## Work order
Task for the records below: copy exactly from the first line on, stopping once the line with "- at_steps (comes" is copied, and leave out the pictures.

_ _ _ _ _ _ _

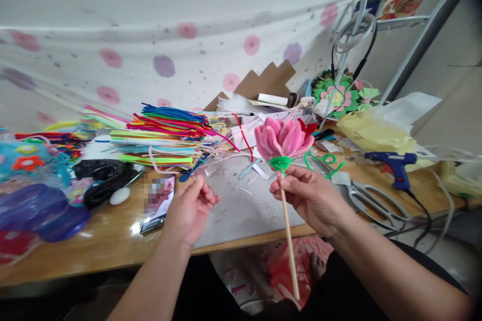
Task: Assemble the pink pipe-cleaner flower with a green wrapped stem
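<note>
My right hand [307, 193] is closed round the top of a wooden stick that carries a pink pipe-cleaner flower [283, 139]. Soft looped petals form its head, above a green base [280, 163]. The wooden stick [289, 241] slants down past the table's front edge. Curled green pipe cleaner [327, 159] shows just behind my right hand. My left hand [198, 198] hovers over the grey mat, apart from the flower, with its fingers curled in and pressed together. Whatever it may hold is too small to make out. Beside my left wrist lies a phone [160, 203].
Bundles of coloured pipe cleaners [165, 135] are piled at the back left. Scraps litter the grey mat [233, 210]. On the right are large scissors [372, 203] and a blue glue gun [395, 165] with its cord. A purple plastic object [37, 213] sits far left.
</note>
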Tool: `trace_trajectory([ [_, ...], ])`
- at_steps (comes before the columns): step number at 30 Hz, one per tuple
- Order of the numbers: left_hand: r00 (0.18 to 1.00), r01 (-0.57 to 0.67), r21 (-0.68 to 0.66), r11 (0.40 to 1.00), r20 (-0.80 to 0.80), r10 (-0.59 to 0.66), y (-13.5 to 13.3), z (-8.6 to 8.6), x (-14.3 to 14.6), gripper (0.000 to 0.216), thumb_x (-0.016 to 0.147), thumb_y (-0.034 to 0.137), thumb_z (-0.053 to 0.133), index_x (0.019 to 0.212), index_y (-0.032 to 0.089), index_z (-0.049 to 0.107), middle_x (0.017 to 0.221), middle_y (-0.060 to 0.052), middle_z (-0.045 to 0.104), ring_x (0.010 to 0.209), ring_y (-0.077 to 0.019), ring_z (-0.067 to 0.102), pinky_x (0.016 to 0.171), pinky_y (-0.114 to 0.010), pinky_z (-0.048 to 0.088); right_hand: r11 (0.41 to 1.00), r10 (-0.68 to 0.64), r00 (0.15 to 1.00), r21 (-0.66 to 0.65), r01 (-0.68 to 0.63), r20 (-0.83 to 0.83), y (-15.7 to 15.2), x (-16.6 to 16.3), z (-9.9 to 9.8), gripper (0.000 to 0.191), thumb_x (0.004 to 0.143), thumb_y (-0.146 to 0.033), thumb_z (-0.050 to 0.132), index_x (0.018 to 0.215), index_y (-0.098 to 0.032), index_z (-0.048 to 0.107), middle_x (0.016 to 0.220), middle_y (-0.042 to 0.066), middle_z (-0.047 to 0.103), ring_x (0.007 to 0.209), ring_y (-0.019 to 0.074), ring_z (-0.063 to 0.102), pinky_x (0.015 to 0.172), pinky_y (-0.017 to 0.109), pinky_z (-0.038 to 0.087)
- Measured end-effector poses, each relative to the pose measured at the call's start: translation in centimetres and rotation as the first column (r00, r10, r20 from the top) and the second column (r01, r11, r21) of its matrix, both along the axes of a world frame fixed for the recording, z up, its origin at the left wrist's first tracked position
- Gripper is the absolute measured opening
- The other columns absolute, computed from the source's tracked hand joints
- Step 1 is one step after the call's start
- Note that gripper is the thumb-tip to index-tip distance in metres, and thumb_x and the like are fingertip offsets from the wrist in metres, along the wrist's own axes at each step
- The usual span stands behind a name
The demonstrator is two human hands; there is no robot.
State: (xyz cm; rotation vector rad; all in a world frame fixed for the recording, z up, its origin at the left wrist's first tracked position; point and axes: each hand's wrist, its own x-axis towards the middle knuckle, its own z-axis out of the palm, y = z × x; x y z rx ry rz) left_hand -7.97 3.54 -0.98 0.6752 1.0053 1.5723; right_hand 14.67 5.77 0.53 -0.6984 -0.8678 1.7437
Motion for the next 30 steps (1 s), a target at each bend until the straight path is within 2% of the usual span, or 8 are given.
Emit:
trace_trajectory([
  [3, 0.997, 0.081, -0.029, 0.996, 0.009, -0.081, -0.9, -0.4, -0.1, 0.028, 0.073, 0.036, 0.070, 0.060, 0.014, 0.058, 0.055, 0.000, 0.057, 0.054, -0.0110, 0.052, 0.063, -0.030, 0.050, 0.999, -0.034, 0.999, 0.024, 0.034, 0.024, 0.8, 0.7, 0.5, 0.023, 0.059, -0.019, 0.080, 0.074, -0.018, 0.063, 0.067, 0.001, 0.070, 0.064, 0.0117, 0.066, 0.065, 0.023, 0.052],
  [7, 0.986, 0.160, -0.027, 0.987, -0.033, -0.161, -1.4, -0.5, 0.3, 0.022, 0.064, 0.029, 0.078, 0.071, 0.011, 0.068, 0.070, -0.006, 0.067, 0.069, -0.0152, 0.061, 0.068, -0.029, 0.050, 0.997, -0.065, 0.997, 0.051, 0.063, 0.037, 2.0, 1.4, 0.8, 0.023, 0.058, -0.017, 0.081, 0.073, -0.019, 0.064, 0.067, 0.000, 0.070, 0.065, 0.0118, 0.067, 0.067, 0.023, 0.053],
  [11, 0.983, 0.154, -0.020, 0.988, -0.104, -0.155, -1.1, -0.5, 0.4, 0.019, 0.059, 0.024, 0.081, 0.067, 0.012, 0.069, 0.068, -0.005, 0.067, 0.069, -0.0145, 0.061, 0.072, -0.029, 0.048, 0.995, -0.061, 0.997, 0.080, 0.057, 0.044, 3.1, 2.0, 0.6, 0.019, 0.060, -0.016, 0.080, 0.071, -0.020, 0.065, 0.067, -0.003, 0.070, 0.065, 0.0111, 0.067, 0.066, 0.022, 0.053],
  [17, 0.951, 0.127, 0.067, 0.990, -0.291, -0.102, -0.2, -1.5, 0.9, 0.024, 0.060, 0.021, 0.078, 0.056, 0.016, 0.055, 0.058, 0.003, 0.055, 0.060, -0.0104, 0.049, 0.064, -0.026, 0.041, 0.998, -0.053, 0.995, 0.046, 0.049, 0.085, 4.3, 2.6, 0.1, 0.022, 0.060, -0.017, 0.081, 0.075, -0.021, 0.066, 0.068, -0.003, 0.070, 0.065, 0.0121, 0.068, 0.066, 0.022, 0.053],
  [22, 0.895, 0.232, 0.022, 0.972, -0.395, -0.205, 1.3, -2.6, 2.2, 0.031, 0.071, 0.032, 0.070, 0.057, 0.017, 0.047, 0.055, 0.005, 0.045, 0.057, -0.0099, 0.041, 0.064, -0.027, 0.039, 0.998, -0.056, 0.988, 0.007, 0.055, 0.145, 5.3, 3.2, -0.4, 0.025, 0.060, -0.018, 0.082, 0.077, -0.022, 0.065, 0.069, -0.003, 0.070, 0.066, 0.0123, 0.069, 0.065, 0.020, 0.054],
  [25, 0.853, 0.291, 0.002, 0.957, -0.454, -0.258, 2.6, -2.4, 3.0, 0.040, 0.072, 0.039, 0.068, 0.053, 0.018, 0.041, 0.053, 0.006, 0.038, 0.055, -0.0093, 0.037, 0.063, -0.027, 0.038, 0.998, -0.058, 0.985, -0.004, 0.059, 0.162, 5.9, 3.3, -0.6, 0.027, 0.057, -0.018, 0.083, 0.076, -0.023, 0.065, 0.066, -0.004, 0.068, 0.065, 0.0118, 0.069, 0.066, 0.019, 0.054],
  [28, 0.844, 0.349, -0.032, 0.937, -0.423, -0.329, 4.2, -1.6, 3.7, 0.042, 0.077, 0.044, 0.063, 0.052, 0.018, 0.042, 0.049, 0.006, 0.033, 0.051, -0.0093, 0.033, 0.062, -0.027, 0.039, 0.998, -0.053, 0.983, -0.012, 0.056, 0.175, 6.5, 3.3, -0.8, 0.027, 0.057, -0.019, 0.083, 0.077, -0.022, 0.065, 0.066, -0.004, 0.068, 0.065, 0.0128, 0.069, 0.067, 0.021, 0.055],
  [30, 0.873, 0.407, -0.004, 0.914, -0.294, -0.390, 5.2, -1.0, 4.2, 0.040, 0.084, 0.042, 0.054, 0.053, 0.018, 0.042, 0.047, 0.007, 0.031, 0.049, -0.0094, 0.030, 0.063, -0.029, 0.041, 0.999, -0.040, 0.983, -0.011, 0.043, 0.182, 6.9, 3.4, -0.8, 0.026, 0.059, -0.019, 0.082, 0.078, -0.022, 0.065, 0.066, -0.003, 0.068, 0.066, 0.0131, 0.069, 0.066, 0.021, 0.055],
])
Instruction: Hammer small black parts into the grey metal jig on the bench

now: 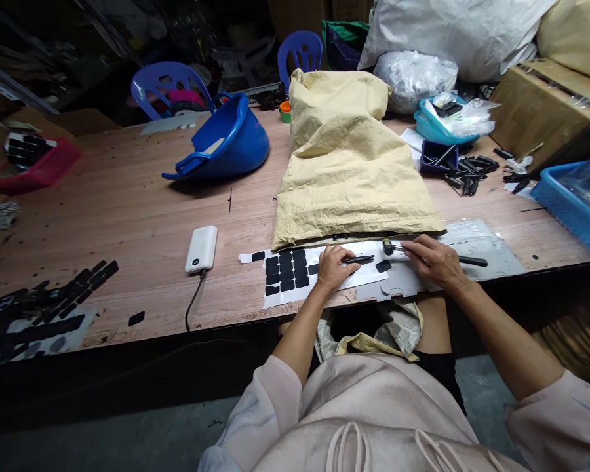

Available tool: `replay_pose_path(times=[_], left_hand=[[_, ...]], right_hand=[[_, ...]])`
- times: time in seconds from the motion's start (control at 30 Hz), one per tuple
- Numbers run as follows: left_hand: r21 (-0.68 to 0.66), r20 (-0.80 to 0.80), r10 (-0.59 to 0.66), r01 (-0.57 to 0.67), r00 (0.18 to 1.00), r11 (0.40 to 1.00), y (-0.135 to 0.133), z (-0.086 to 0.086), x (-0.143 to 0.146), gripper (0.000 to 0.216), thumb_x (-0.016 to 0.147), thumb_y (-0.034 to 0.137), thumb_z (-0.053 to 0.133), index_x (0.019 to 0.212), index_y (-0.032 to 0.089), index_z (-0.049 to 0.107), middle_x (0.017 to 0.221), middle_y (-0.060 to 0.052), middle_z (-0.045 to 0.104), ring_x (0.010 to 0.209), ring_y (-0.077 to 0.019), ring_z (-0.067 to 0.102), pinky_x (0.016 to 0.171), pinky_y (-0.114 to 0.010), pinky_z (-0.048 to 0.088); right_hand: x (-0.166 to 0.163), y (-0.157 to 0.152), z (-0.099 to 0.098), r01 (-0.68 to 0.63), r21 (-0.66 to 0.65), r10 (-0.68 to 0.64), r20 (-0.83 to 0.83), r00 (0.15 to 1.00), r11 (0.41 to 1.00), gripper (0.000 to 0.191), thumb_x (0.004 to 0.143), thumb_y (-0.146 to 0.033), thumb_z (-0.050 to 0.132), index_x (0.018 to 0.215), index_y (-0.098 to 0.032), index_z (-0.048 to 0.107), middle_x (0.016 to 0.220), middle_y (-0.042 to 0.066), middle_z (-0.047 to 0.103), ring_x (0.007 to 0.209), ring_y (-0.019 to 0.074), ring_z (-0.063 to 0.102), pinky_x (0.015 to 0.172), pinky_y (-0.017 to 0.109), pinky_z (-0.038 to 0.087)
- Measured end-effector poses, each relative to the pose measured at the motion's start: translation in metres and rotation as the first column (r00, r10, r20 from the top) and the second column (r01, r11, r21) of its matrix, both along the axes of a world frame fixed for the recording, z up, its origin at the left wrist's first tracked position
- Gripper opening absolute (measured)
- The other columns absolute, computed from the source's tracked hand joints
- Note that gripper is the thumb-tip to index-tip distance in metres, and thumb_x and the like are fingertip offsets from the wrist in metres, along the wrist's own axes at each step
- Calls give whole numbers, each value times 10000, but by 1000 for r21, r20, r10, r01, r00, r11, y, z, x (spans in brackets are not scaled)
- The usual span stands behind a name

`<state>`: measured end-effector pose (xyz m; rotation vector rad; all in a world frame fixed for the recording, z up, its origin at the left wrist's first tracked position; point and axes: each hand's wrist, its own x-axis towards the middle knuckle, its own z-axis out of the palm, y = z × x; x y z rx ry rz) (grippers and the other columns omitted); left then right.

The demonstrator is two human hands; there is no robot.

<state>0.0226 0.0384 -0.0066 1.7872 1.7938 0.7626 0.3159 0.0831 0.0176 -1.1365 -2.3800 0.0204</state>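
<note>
My left hand (333, 265) rests on a white backing sheet (319, 282) that carries several black adhesive pads (288, 270); its fingers pinch a thin black strip (358, 260). One loose black pad (383, 266) lies just right of it. My right hand (430, 259) lies on a grey plastic sheet (491, 252), fingers closed round the handle of a small hammer (388, 246) whose black head points toward the left hand.
A tan woven sack (347, 164) lies behind the hands. A white power bank (201, 248) with its cable sits left. A blue helmet (226, 141), a red tray (34, 164), blue baskets (568, 203) and black parts (469, 172) stand around. More black pads (54, 308) lie at far left.
</note>
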Motion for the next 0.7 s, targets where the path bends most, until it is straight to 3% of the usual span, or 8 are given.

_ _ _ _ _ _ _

## Your solution
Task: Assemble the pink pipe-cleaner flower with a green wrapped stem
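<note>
My right hand [307, 193] is closed round the top of a wooden stick that carries a pink pipe-cleaner flower [283, 139]. Soft looped petals form its head, above a green base [280, 163]. The wooden stick [289, 241] slants down past the table's front edge. Curled green pipe cleaner [327, 159] shows just behind my right hand. My left hand [198, 198] hovers over the grey mat, apart from the flower, with its fingers curled in and pressed together. Whatever it may hold is too small to make out. Beside my left wrist lies a phone [160, 203].
Bundles of coloured pipe cleaners [165, 135] are piled at the back left. Scraps litter the grey mat [233, 210]. On the right are large scissors [372, 203] and a blue glue gun [395, 165] with its cord. A purple plastic object [37, 213] sits far left.
</note>
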Tool: `trace_trajectory([ [_, ...], ])`
- at_steps (comes before the columns): step number at 30 Hz, one per tuple

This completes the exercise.